Après tout, c’est une manière bien habile pour nous faire tourner autour de notre ego et voir comment ne pourrait-on pas s’octroyer quelques libertés, en épluchant les préceptes divins dans « le contexte anthropologico-culturel » (Instrumentum Laboris 1ère partie – Chapitre 1) d’aujourd’hui, ainsi que dans « la pluralité des situations concrètes » (Instrumentum Laboris n°36).
La restriction
Par ailleurs, ce nouveau langage excelle dans l’usage de la restriction, introduite par les adverbes ou conjonctions tels que « néanmoins », « cependant », « toutefois ». L’exception qui pouvait seulement confirmer la règle, la devient désormais. N’est-ce pas ce qui s’est vérifié par le passé avec l’usage de la langue vernaculaire dans la liturgie ? Après avoir rappelé que « l’usage de la langue latine… sera conservé dans les rites latins », dans le même texte de la Constitution sur la liturgie (du Concile Vatican II), il est ajouté : « Toutefois, soit dans la messe, soit dans l’administration des sacrements, soit dans les autres parties de la liturgie, l’emploi de la langue du pays peut être souvent très utile pour le peuple etc. »

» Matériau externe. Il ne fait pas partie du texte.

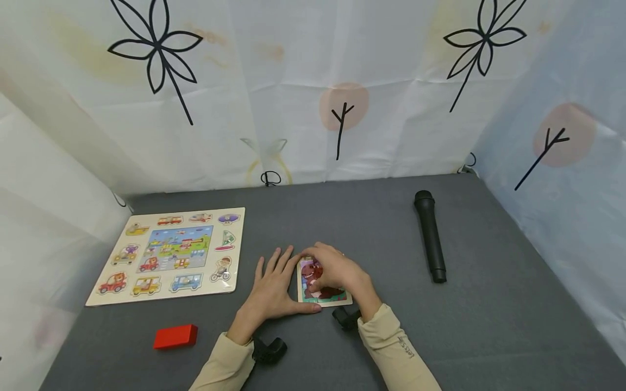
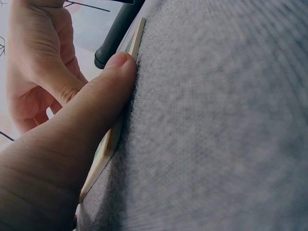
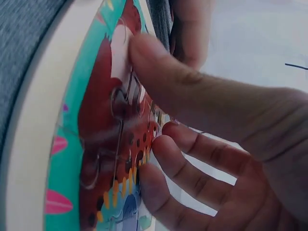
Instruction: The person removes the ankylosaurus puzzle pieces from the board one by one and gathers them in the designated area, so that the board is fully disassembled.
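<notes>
A small wooden jigsaw puzzle point(image 1: 308, 277) with a red-brown dinosaur picture lies flat on the grey table between my hands. My left hand point(image 1: 273, 292) is spread along its left side, with the thumb point(image 2: 115, 72) lying against the near edge. Over the picture, my right hand point(image 1: 340, 271) touches the puzzle with its thumb and fingertips. In the right wrist view the thumb point(image 3: 151, 55) presses on the picture, and several fingertips point(image 3: 154, 185) rest farther across it. Joints between the pieces show there, and no lifted piece can be made out.
A wooden vehicle puzzle board point(image 1: 225, 282) lies at the left. Nearer me is a red block point(image 1: 175, 336). A black microphone point(image 1: 430, 236) lies at the right. Patterned cloth walls point(image 1: 293, 98) bound the back and sides. Black camera mounts point(image 1: 270, 350) sit at both wrists.
</notes>
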Tool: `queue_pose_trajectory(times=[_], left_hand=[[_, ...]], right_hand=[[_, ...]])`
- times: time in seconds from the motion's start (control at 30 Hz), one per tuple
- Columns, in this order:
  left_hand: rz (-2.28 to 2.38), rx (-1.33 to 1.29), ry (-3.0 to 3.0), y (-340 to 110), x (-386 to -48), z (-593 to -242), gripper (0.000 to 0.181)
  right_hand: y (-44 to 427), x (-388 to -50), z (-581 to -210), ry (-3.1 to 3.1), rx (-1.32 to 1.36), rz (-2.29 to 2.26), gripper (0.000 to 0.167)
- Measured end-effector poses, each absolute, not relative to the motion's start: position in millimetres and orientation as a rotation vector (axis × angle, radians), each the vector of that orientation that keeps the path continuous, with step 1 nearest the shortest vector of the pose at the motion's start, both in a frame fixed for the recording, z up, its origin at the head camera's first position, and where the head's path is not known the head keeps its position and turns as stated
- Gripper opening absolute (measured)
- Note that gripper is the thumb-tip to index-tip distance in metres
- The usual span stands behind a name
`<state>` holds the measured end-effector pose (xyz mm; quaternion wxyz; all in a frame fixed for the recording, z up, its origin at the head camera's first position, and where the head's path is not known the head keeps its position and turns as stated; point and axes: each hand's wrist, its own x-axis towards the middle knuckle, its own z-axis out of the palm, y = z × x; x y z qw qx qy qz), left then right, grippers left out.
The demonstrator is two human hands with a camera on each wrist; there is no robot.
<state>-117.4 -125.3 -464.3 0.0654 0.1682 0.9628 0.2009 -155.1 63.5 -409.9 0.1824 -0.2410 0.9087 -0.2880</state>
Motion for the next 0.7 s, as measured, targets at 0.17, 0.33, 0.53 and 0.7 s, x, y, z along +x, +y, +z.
queue_pose_trajectory(times=[0.17,0.33,0.53,0.7], left_hand=[[0.609,0.505,2.908,-125.6,-117.1,-464.9,0.12],[0.599,0.506,2.909,-125.3,-117.2,-465.4,0.12],[0.594,0.505,2.905,-125.1,-116.8,-464.9,0.12],[0.589,0.508,2.915,-125.3,-116.2,-464.7,0.12]], right_hand=[[64.2,-156.6,-410.1,2.585,-0.689,-0.813,0.049],[64.0,-156.6,-410.2,2.606,-0.696,-0.834,0.042],[63.7,-156.1,-411.4,2.627,-0.707,-0.853,0.038],[64.8,-156.0,-412.4,2.645,-0.72,-0.829,0.039]])
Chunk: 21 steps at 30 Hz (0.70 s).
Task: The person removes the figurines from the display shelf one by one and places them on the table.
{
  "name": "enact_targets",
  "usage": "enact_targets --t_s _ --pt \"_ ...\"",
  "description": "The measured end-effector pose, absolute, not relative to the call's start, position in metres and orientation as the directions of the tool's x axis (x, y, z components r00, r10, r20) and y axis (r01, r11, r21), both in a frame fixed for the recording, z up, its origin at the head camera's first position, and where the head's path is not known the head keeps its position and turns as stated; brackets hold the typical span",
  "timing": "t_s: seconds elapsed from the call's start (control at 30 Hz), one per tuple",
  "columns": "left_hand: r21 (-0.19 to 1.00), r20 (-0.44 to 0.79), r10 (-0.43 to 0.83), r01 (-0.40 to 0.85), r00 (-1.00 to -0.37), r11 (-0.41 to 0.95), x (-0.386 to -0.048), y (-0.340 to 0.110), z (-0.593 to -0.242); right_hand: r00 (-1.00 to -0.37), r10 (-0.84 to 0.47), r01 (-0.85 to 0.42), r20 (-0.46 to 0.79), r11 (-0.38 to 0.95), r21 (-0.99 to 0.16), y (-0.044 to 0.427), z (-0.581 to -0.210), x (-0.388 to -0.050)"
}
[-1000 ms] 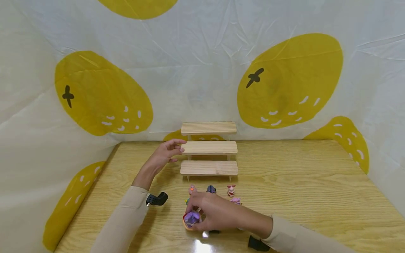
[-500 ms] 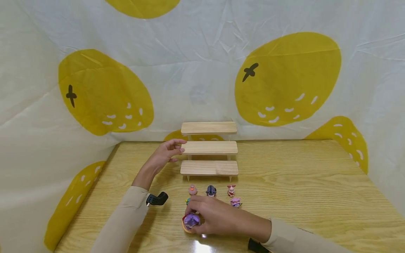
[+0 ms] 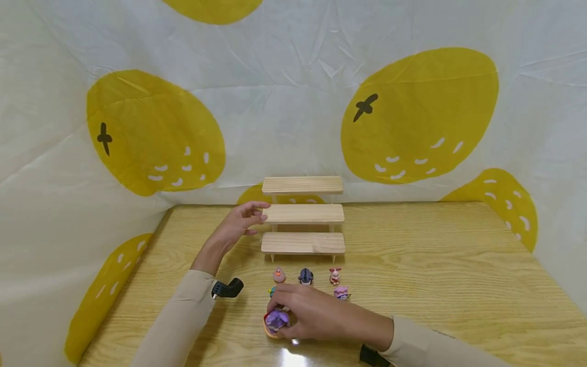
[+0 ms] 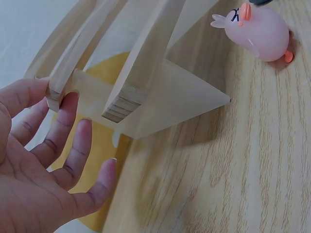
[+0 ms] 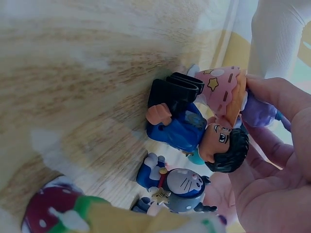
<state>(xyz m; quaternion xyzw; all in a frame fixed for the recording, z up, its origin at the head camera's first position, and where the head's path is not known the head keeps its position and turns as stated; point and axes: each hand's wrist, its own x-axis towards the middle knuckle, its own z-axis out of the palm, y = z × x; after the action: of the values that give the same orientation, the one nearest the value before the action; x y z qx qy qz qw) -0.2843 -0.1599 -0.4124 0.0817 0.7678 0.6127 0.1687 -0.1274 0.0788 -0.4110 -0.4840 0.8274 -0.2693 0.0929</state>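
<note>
My left hand [image 3: 236,224] pinches the left end of the middle board of a three-tier wooden display shelf [image 3: 304,214]. In the left wrist view its thumb and index finger grip the board end [image 4: 57,90], with the other fingers spread below. My right hand [image 3: 316,311] holds a small figurine [image 3: 277,320] near the table's front. The right wrist view shows thumb and fingers about its purple top [image 5: 259,111], above an orange rim and a pink body with a yellow star. A black-haired boy figurine [image 5: 182,124] in blue stands close beside it.
Before the shelf stand a pink duck [image 3: 278,276], a dark grey figure [image 3: 305,276], a piglet [image 3: 335,276] and a pink figure [image 3: 341,293]. A blue cat figurine [image 5: 182,182] stands near the boy. Patterned cloth [image 3: 284,127] hangs behind the wooden table [image 3: 435,265].
My right hand has shifted slightly left and toward me with the purple-topped figurine, then stayed nearly still. My left hand keeps its grip on the shelf.
</note>
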Motion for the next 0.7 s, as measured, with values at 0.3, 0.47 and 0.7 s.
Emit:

C’est la restriction qui a suffi pour que l’emploi de la langue vernaculaire devienne la norme dans les célébrations liturgiques. De même, il nous est rappelé qu”« il n’y a aucun fondement pour assimiler ou établir des analogies, même lointaines, entre les unions homosexuelles et le dessein de Dieu sur le mariage et la famille. Néanmoins, les hommes et les femmes ayant des tendances homosexuelles doivent être accueillis avec respect et délicatesse. À leur égard, on évitera toute marque de discrimination injuste. » (Relatio n°55)
L’omission
Les habilités de ce nouveau langage, sont d’autant plus insidieuses qu’elles recourent à des omissions intentionnelles qui accentuent la confusion et l’équivoque.
Parmi elles, nous noterons, celle du n°36 de l’Instrumentum Laboris : « il s’agit de personnes aimées de Dieu », lit-on, au sujet de ceux qui vivent dans des situations irrégulières. Certes, il n’y a pas de doute à avoir sur l’amour de Dieu, même envers les pécheurs quels qu’ils soient, cependant ne doit-on pas aussi se rappeler qu’en retour de cet amour de Dieu, il nous faut précisément l’aimer, en s’appliquant à accomplir sa volonté ? En outre, rien n’est dit sur le danger auquel s’exposent tous ces pécheurs : rien moins que la damnation éternelle ! Il est également frappant que nulle part dans le texte le mot « péché » ne se rapporte directement et explicitement aux comportements homosexuels, encore moins les expressions : « péchés contre nature » ou « péché qui crie vengeance devant Dieu. » Il n’y a pas de doute que ces omissions contribuent au changement de ton, dont se félicitait le directeur exécutif de New Ways Ministry.
Ce tour d’horizon sur les caractères les plus significatifs de ce nouveau langage nous permet de déceler l’esprit malin qui l’insuffle.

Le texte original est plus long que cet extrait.